Records from a collection

---

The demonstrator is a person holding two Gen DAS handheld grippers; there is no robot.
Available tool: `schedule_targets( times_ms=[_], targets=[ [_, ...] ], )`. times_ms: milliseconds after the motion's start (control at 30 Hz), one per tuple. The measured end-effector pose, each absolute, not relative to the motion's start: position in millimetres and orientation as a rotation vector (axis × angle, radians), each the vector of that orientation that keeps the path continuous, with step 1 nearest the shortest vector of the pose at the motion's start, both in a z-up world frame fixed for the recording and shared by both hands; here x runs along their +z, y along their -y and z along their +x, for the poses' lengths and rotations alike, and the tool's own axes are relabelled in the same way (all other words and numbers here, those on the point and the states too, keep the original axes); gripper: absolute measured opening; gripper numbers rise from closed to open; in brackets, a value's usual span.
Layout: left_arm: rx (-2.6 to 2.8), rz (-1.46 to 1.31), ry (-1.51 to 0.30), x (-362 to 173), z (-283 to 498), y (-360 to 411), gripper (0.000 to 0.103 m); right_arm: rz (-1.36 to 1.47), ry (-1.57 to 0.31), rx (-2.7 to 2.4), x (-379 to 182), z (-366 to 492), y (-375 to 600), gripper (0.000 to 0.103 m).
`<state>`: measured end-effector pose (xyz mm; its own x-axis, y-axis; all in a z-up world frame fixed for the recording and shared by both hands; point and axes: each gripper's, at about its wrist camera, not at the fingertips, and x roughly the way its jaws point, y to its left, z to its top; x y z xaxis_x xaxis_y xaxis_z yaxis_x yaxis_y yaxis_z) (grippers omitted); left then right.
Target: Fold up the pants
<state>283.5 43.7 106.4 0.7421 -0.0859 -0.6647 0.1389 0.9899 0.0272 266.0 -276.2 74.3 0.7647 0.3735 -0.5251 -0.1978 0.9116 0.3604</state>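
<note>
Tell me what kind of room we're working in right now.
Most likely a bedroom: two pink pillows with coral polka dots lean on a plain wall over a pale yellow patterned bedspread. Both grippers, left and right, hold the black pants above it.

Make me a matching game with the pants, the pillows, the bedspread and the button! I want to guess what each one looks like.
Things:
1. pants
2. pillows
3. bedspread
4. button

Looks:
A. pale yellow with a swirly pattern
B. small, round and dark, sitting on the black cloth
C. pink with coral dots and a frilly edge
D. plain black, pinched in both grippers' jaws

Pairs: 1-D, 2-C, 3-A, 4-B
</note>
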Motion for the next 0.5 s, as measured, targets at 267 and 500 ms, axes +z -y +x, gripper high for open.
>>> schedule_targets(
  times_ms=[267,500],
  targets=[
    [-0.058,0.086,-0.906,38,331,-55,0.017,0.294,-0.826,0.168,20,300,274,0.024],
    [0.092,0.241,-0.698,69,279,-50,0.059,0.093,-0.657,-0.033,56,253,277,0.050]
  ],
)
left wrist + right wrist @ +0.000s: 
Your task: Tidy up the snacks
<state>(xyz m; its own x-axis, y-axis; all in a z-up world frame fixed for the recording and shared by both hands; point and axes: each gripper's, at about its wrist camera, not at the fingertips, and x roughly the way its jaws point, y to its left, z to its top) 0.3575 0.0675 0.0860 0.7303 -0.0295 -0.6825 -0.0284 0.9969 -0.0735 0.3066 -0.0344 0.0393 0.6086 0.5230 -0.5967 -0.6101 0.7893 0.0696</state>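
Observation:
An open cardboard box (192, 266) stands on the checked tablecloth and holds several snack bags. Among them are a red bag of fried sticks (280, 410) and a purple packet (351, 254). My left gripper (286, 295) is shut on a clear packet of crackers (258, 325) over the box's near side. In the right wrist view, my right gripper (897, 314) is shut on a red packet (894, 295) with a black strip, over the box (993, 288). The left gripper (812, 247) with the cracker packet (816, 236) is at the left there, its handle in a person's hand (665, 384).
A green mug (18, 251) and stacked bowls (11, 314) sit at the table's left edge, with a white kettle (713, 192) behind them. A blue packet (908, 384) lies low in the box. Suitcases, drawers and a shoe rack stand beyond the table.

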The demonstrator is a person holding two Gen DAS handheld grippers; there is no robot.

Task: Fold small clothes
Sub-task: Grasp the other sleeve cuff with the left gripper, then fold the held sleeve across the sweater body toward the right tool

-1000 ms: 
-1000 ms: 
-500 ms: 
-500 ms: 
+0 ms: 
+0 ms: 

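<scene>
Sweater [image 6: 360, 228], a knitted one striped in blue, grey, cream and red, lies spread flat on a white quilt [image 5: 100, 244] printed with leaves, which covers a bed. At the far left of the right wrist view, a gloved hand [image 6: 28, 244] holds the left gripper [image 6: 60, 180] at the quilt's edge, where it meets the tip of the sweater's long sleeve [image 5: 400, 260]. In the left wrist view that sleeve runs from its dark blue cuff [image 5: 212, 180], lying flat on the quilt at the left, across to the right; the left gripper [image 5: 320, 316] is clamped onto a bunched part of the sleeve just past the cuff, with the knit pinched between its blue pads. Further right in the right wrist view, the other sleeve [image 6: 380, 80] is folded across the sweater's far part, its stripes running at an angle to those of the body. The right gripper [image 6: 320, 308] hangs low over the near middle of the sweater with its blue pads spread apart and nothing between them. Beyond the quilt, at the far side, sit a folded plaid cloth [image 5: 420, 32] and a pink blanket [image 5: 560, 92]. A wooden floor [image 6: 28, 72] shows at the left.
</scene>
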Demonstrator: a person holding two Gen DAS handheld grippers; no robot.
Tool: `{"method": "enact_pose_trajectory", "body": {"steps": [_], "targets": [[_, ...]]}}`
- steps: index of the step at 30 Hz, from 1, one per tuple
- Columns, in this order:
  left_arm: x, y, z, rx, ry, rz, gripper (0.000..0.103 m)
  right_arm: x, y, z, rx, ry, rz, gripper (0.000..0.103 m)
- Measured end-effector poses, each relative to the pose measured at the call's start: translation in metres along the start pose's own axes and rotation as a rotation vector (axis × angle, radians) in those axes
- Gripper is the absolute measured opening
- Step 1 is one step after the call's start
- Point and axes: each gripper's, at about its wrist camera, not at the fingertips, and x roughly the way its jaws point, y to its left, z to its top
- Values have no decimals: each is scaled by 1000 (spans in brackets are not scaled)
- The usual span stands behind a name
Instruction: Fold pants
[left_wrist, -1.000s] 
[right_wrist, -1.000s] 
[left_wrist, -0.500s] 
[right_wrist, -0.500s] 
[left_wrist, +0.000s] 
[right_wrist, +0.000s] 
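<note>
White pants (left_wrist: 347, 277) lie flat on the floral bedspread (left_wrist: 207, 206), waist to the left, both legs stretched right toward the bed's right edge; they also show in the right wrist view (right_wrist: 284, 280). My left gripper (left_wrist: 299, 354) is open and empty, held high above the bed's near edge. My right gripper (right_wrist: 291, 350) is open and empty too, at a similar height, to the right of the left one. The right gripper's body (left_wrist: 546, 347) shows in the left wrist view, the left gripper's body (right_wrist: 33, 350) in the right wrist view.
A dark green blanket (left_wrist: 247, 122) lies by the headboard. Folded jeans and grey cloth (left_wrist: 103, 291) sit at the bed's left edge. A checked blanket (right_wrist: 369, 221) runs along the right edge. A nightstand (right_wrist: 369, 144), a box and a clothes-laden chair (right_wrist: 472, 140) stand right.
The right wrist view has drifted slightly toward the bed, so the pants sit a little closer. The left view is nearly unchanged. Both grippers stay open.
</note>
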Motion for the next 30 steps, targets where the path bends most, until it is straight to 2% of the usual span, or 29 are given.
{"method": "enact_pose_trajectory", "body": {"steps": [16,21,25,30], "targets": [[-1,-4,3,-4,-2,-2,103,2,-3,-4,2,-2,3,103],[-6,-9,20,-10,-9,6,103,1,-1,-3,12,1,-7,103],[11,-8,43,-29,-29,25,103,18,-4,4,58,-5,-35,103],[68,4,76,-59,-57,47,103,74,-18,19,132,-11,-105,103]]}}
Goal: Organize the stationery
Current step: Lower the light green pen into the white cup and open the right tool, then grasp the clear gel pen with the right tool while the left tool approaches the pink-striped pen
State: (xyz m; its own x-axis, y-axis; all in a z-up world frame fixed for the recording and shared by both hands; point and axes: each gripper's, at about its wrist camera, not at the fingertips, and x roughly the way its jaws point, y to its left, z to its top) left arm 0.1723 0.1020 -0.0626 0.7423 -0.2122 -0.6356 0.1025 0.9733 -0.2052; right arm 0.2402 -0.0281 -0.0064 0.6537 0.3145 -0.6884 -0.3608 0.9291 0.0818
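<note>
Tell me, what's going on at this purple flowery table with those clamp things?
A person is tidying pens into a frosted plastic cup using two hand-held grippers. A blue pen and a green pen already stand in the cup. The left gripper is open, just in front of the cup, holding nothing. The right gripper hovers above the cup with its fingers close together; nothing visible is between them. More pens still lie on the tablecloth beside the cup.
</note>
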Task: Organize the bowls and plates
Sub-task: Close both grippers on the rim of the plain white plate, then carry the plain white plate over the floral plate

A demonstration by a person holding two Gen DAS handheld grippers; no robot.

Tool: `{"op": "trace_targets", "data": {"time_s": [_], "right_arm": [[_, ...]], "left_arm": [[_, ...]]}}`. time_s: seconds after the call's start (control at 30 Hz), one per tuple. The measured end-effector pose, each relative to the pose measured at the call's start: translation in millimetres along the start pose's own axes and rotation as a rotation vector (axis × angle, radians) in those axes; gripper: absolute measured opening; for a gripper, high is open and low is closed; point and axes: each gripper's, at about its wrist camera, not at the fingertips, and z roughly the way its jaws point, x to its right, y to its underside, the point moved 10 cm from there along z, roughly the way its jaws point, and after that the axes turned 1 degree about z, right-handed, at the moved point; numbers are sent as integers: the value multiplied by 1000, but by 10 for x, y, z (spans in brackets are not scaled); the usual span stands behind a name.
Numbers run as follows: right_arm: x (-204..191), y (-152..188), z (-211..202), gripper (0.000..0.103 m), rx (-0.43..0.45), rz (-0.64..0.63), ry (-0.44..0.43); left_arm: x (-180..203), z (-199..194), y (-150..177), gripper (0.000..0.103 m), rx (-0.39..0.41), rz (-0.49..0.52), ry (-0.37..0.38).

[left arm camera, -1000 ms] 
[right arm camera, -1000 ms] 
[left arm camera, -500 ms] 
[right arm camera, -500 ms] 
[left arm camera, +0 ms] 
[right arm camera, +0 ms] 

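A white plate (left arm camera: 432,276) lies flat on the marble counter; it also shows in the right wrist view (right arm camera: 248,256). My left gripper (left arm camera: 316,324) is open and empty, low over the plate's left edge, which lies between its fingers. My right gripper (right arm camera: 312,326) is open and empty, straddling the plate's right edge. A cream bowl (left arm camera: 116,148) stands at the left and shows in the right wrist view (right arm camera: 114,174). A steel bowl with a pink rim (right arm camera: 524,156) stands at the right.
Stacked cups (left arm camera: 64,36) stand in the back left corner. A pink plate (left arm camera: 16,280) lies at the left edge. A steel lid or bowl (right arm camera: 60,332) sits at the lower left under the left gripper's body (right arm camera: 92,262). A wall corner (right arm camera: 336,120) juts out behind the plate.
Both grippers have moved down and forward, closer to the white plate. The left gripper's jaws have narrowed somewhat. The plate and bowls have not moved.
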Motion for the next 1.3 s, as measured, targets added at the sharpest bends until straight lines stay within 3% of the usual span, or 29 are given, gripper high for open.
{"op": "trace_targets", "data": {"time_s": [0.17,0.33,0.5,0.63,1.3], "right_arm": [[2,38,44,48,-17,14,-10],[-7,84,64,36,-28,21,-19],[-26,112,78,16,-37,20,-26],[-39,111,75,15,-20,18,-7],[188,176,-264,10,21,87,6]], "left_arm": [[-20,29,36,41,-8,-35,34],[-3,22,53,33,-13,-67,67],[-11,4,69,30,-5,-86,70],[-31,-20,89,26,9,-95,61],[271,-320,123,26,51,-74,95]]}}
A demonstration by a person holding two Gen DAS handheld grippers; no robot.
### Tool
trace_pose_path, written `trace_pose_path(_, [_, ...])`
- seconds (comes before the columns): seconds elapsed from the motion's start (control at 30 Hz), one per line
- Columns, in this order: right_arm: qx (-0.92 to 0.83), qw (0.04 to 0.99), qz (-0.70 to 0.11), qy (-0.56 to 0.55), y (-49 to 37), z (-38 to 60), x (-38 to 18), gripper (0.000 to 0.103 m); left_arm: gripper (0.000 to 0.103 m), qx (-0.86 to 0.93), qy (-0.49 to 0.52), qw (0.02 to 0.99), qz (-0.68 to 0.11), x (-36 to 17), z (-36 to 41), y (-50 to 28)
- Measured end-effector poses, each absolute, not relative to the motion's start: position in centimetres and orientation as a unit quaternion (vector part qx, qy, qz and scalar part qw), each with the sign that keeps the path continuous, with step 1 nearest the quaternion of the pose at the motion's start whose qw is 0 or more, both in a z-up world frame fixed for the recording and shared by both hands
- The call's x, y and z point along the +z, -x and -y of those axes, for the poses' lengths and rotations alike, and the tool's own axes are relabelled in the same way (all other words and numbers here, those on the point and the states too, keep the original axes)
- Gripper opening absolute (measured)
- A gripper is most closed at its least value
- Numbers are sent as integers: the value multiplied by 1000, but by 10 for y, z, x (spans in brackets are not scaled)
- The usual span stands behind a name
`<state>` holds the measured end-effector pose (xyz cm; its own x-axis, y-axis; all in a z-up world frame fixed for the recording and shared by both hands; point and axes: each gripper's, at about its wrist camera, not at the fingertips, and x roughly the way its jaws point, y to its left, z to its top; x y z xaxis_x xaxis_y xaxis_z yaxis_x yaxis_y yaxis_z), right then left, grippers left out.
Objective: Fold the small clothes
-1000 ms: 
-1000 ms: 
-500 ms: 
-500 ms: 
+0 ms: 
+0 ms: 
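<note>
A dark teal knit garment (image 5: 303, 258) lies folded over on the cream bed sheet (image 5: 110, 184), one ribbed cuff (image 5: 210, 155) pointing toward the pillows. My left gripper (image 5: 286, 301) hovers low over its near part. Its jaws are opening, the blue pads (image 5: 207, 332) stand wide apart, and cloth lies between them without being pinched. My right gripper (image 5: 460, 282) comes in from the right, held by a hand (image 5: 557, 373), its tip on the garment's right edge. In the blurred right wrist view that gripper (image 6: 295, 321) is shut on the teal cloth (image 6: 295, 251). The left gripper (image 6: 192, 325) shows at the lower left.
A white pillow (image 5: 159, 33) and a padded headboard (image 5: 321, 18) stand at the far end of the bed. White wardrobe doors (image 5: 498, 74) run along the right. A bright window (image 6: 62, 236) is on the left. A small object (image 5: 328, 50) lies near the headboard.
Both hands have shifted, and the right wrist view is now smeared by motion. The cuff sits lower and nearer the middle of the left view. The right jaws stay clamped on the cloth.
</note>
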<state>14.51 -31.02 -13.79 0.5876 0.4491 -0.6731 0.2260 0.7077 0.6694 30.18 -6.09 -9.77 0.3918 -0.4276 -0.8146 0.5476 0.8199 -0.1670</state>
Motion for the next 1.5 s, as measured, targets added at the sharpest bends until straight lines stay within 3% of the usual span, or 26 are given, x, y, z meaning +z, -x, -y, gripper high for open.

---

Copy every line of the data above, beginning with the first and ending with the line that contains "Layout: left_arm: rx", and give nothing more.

* RESPONSE TO THIS TASK
The demonstrator is a person holding two Gen DAS handheld grippers; there is no robot.
Available tool: `schedule_targets( times_ms=[_], targets=[ [_, ...] ], )`. times_ms: milliseconds after the motion's start (control at 30 Hz), one per tuple. The measured end-effector pose, each absolute, not relative to the motion's start: position in millimetres and orientation as a rotation vector (axis × angle, radians), each the vector of that orientation that keeps the path continuous, with step 1 nearest the shortest vector of the pose at the motion's start, both in a z-up world frame fixed for the recording and shared by both hands; here x runs along their +z, y along their -y and z along their +x, for the poses' lengths and rotations alike, and the tool's own axes are relabelled in the same way (all other words and numbers here, those on the point and the states too, keep the original axes); gripper: absolute measured opening; gripper numbers rise from closed to open; in brackets, a value's usual span.
Layout: left_arm: rx (-2.6 to 2.8), rz (-1.46 to 1.31), ry (-1.51 to 0.30), x (-362 to 173), z (-283 to 498), y (-360 to 411), gripper (0.000 to 0.103 m); right_arm: rz (-1.36 to 1.47), ry (-1.57 to 0.31), rx (-2.7 to 2.4), x (-379 to 182), z (-366 to 492), y (-375 to 600), gripper (0.000 to 0.103 m).

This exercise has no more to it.